The longer we talk, the more evident it becomes: Gordon’s complex mind is a filing cabinet of its own. During our conversation he touches on, among other things: transcendental meditation, Phish—a band in which he’s played bass for more than three decades—the Bhagavad Gita, his solo career, lucid dreams, Oprah, psychedelic drugs, and the songwriting process. His speech pivots on “althoughs” and “then agains”—always considerate of opposing viewpoints. Thoughts cut off mid-sentence, new ones pick up in stride—”If I play a song too many times…I might’ve loved it before…everything is in flux. I guess that’s what Buddhists would tell you: Everything is impermanent.” His ideas wind together like his own knotty bass-lines. Then, without a hint of irony, Gordon pauses to consider the power of simplification. “You carve away your artistry like a sculpture,” he says. “If it seemed like there needed to be this many things in a song—this many chords, this many notes, this many grooves—maybe when you’re older you realize, ‘No, it doesn’t have to be all that.’ Recently I’ve carved away some of the notes—it wasn’t boring, it was just better. If you can love the fewer notes—or fewer anything—there could be a big payoff.” Say, for instance, in life.

Gordon credits his twice-daily transcendental meditation with helping him simplify things. “That’s been huge. It allowed me to take away time-consuming things, like organizing emails into files. I feel better than ever now—I’m doing what I want to be doing.”

This, no doubt, also applies to Gordon’s career. He seems to have found a healthy balance between Phish—the world’s preeminent jam-band—and his solo group, billed simply as “Mike Gordon,” which is slated to appear at Town Ballroom on Tuesday, June 16.

In a sense, he’s simplified his outlook. ”I approach it logistically, and I approach it emotionally,” he says. “My feeling right now is that I need both bands for very different reasons. There’s a lot of good about Phish. The biggest one is musical inspiration. When I get together with guys I’ve been playing with for 32 years, a lot of stuff happens naturally—ways of not stagnating, linking up telepathically, all that—including growth.” And while Gordon admits Phish’s success helps “fund his other stuff,” the relationships and music are “as good as ever—or better.”

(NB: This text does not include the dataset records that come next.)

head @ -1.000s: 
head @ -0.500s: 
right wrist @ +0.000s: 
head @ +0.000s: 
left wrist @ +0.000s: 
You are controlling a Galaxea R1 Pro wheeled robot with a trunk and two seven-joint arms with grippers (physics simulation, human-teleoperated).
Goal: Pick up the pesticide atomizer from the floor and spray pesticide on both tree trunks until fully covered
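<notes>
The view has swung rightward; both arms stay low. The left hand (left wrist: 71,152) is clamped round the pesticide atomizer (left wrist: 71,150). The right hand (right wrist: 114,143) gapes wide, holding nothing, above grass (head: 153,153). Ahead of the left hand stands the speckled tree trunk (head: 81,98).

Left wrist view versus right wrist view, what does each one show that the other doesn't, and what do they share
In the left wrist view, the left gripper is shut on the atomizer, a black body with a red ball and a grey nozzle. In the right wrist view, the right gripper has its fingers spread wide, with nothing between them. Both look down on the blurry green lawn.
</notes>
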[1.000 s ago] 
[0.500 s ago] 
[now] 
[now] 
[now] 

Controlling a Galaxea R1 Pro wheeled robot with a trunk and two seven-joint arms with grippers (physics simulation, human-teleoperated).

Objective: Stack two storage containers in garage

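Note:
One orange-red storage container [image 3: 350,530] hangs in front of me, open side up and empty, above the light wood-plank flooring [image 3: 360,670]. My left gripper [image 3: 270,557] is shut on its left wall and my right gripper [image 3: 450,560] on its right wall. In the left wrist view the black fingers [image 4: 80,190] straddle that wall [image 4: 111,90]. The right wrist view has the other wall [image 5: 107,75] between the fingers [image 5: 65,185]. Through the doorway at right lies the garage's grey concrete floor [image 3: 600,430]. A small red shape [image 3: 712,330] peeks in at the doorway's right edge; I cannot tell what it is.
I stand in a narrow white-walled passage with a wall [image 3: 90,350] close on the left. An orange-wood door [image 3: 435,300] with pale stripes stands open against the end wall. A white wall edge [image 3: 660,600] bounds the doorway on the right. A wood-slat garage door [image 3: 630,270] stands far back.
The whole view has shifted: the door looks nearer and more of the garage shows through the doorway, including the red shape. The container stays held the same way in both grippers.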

Different, to be sure. Phish tours modestly these days. All four band members are fathers now. They cleaned up a drug-addled, vampiric backstage scene. To the surprise of many, Gordon has never tried psychedelic drugs. “A mind-altering experience can happen without them, I’ve been there,” he says. “In my dream-world and musical peak experiences, I’m nothing at all like my normal being. I’m more likely self-actualized and I’m more myself than ever.”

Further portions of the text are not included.